> **TASK OBJECTIVE**
When you reach the line that contains "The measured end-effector" in the data below, start reproducing lines exactly, and stop after the line that contains "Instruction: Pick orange".

> **DATASET EXCERPT**
______________________________

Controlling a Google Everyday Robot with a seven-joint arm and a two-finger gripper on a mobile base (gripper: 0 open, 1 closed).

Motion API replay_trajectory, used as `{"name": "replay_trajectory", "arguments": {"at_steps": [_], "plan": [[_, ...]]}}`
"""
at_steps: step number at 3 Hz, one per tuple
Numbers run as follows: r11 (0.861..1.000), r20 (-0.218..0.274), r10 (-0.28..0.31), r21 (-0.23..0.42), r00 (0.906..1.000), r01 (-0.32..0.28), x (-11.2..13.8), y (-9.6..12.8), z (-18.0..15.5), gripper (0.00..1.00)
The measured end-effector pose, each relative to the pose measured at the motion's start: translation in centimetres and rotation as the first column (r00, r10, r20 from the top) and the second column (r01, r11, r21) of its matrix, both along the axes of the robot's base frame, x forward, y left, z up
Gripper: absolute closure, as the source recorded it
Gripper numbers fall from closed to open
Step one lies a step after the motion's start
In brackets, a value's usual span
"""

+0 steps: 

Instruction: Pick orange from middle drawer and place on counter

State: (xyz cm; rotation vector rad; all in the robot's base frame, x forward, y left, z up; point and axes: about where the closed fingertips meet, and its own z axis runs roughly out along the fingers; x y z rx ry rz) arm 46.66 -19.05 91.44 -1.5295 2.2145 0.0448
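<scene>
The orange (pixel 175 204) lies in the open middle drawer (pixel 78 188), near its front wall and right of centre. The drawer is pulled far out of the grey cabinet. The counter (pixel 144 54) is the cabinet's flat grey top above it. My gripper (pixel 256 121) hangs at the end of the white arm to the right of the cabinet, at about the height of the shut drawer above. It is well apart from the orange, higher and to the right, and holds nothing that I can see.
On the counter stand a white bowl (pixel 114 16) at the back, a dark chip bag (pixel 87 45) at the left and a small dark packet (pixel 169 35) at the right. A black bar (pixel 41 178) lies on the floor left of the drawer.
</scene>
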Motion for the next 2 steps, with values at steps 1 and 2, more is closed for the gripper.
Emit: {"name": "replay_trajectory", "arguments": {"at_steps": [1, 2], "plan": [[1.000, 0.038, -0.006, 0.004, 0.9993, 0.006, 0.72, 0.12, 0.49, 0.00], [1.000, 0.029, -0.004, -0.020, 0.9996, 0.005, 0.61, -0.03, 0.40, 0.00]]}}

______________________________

> **ANSWER SPACE**
The measured end-effector pose, each relative to the pose measured at the motion's start: translation in centimetres and rotation as the first column (r00, r10, r20 from the top) and the second column (r01, r11, r21) of its matrix, both along the axes of the robot's base frame, x forward, y left, z up
Gripper: absolute closure, as the source recorded it
Gripper numbers fall from closed to open
Step one lies a step after the motion's start
In brackets, a value's usual span
"""

+0 steps: 

Instruction: Pick orange from middle drawer and place on counter

Nothing else is needed to finish the exercise.